WHAT IS BEING ASKED
Copy out each line of the material below with no changes.

DATASET EXTRACT
....

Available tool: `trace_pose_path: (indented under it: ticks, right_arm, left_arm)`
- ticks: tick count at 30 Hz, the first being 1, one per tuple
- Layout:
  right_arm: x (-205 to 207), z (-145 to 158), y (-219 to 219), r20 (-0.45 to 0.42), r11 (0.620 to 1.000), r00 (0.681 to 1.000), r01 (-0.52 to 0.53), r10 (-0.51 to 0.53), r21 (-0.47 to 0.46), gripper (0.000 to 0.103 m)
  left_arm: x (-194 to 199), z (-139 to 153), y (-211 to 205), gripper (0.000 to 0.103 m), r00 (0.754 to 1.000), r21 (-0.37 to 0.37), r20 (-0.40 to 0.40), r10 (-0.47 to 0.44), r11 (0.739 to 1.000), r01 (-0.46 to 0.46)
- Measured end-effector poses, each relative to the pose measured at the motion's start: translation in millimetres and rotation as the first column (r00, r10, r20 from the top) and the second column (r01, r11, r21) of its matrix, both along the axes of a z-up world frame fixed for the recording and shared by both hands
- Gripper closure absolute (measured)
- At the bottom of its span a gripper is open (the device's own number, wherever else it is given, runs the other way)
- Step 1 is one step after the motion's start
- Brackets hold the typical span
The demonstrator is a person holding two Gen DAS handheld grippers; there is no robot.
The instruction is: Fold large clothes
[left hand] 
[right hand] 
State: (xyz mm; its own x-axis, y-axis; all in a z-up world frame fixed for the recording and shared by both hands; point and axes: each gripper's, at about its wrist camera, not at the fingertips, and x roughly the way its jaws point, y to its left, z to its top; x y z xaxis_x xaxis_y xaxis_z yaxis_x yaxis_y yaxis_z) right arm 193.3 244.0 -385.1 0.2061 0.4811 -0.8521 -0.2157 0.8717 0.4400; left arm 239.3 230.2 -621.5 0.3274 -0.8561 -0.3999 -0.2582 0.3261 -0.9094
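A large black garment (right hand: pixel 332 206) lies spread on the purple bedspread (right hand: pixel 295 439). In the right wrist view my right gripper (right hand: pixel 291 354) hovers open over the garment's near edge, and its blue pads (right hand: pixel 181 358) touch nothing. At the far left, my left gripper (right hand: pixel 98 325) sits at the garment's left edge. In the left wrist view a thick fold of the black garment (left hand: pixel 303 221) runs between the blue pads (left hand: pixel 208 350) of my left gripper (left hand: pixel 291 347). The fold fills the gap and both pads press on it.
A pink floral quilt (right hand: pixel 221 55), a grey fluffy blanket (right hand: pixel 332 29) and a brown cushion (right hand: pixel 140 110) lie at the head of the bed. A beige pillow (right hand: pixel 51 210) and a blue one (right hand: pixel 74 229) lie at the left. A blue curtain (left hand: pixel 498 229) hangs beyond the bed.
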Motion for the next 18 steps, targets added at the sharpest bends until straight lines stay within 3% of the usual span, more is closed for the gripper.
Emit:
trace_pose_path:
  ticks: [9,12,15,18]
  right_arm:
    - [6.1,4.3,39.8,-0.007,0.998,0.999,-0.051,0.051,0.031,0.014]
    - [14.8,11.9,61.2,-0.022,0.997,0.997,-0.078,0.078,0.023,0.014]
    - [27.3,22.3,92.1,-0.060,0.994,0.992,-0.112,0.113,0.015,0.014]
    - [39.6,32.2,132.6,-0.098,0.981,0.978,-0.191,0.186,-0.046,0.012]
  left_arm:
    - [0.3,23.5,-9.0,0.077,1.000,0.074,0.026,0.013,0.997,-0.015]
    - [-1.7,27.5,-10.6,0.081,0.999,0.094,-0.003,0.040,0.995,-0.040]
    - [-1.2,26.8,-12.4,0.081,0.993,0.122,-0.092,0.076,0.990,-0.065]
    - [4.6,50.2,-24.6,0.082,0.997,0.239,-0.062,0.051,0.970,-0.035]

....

THE COMPLETED TASK
Available tool: `trace_pose_path: (indented under it: ticks, right_arm, left_arm)`
- ticks: tick count at 30 Hz, the first being 1, one per tuple
- Layout:
  right_arm: x (-205 to 207), z (-145 to 158), y (-219 to 219), r20 (-0.45 to 0.42), r11 (0.620 to 1.000), r00 (0.681 to 1.000), r01 (-0.52 to 0.53), r10 (-0.51 to 0.53), r21 (-0.47 to 0.46), gripper (0.000 to 0.103 m)
  left_arm: x (-194 to 199), z (-139 to 153), y (-211 to 205), gripper (0.000 to 0.103 m), r00 (0.754 to 1.000), r21 (-0.37 to 0.37), r20 (-0.40 to 0.40), r10 (-0.47 to 0.44), r11 (0.739 to 1.000), r01 (-0.46 to 0.46)
- Measured end-effector poses, each relative to the pose measured at the motion's start: translation in millimetres and rotation as the first column (r00, r10, r20 from the top) and the second column (r01, r11, r21) of its matrix, both along the axes of a z-up world frame fixed for the recording and shared by both hands
- Gripper closure absolute (measured)
- At the bottom of its span a gripper is open (the device's own number, wherever else it is given, runs the other way)
- Step 1 is one step after the motion's start
- Brackets hold the typical span
The demonstrator is a person holding two Gen DAS handheld grippers; there is no robot.
The instruction is: Fold large clothes
[left hand] 
[right hand] 
State: (xyz mm; its own x-axis, y-axis; all in a z-up world frame fixed for the recording and shared by both hands; point and axes: each gripper's, at about its wrist camera, not at the fingertips, and x roughly the way its jaws point, y to its left, z to its top; x y z xaxis_x xaxis_y xaxis_z yaxis_x yaxis_y yaxis_z) right arm 193.3 244.0 -385.1 0.2061 0.4811 -0.8521 -0.2157 0.8717 0.4400; left arm 239.3 230.2 -621.5 0.3274 -0.8561 -0.3999 -0.2582 0.3261 -0.9094
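A large black garment (right hand: pixel 332 206) lies spread on the purple bedspread (right hand: pixel 295 439). In the right wrist view my right gripper (right hand: pixel 291 354) hovers open over the garment's near edge, and its blue pads (right hand: pixel 181 358) touch nothing. At the far left, my left gripper (right hand: pixel 98 325) sits at the garment's left edge. In the left wrist view a thick fold of the black garment (left hand: pixel 303 221) runs between the blue pads (left hand: pixel 208 350) of my left gripper (left hand: pixel 291 347). The fold fills the gap and both pads press on it.
A pink floral quilt (right hand: pixel 221 55), a grey fluffy blanket (right hand: pixel 332 29) and a brown cushion (right hand: pixel 140 110) lie at the head of the bed. A beige pillow (right hand: pixel 51 210) and a blue one (right hand: pixel 74 229) lie at the left. A blue curtain (left hand: pixel 498 229) hangs beyond the bed.
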Motion for the next 18 steps, targets added at the sharpest bends until straight lines stay within 3% of the usual span, more is closed for the gripper.
Emit:
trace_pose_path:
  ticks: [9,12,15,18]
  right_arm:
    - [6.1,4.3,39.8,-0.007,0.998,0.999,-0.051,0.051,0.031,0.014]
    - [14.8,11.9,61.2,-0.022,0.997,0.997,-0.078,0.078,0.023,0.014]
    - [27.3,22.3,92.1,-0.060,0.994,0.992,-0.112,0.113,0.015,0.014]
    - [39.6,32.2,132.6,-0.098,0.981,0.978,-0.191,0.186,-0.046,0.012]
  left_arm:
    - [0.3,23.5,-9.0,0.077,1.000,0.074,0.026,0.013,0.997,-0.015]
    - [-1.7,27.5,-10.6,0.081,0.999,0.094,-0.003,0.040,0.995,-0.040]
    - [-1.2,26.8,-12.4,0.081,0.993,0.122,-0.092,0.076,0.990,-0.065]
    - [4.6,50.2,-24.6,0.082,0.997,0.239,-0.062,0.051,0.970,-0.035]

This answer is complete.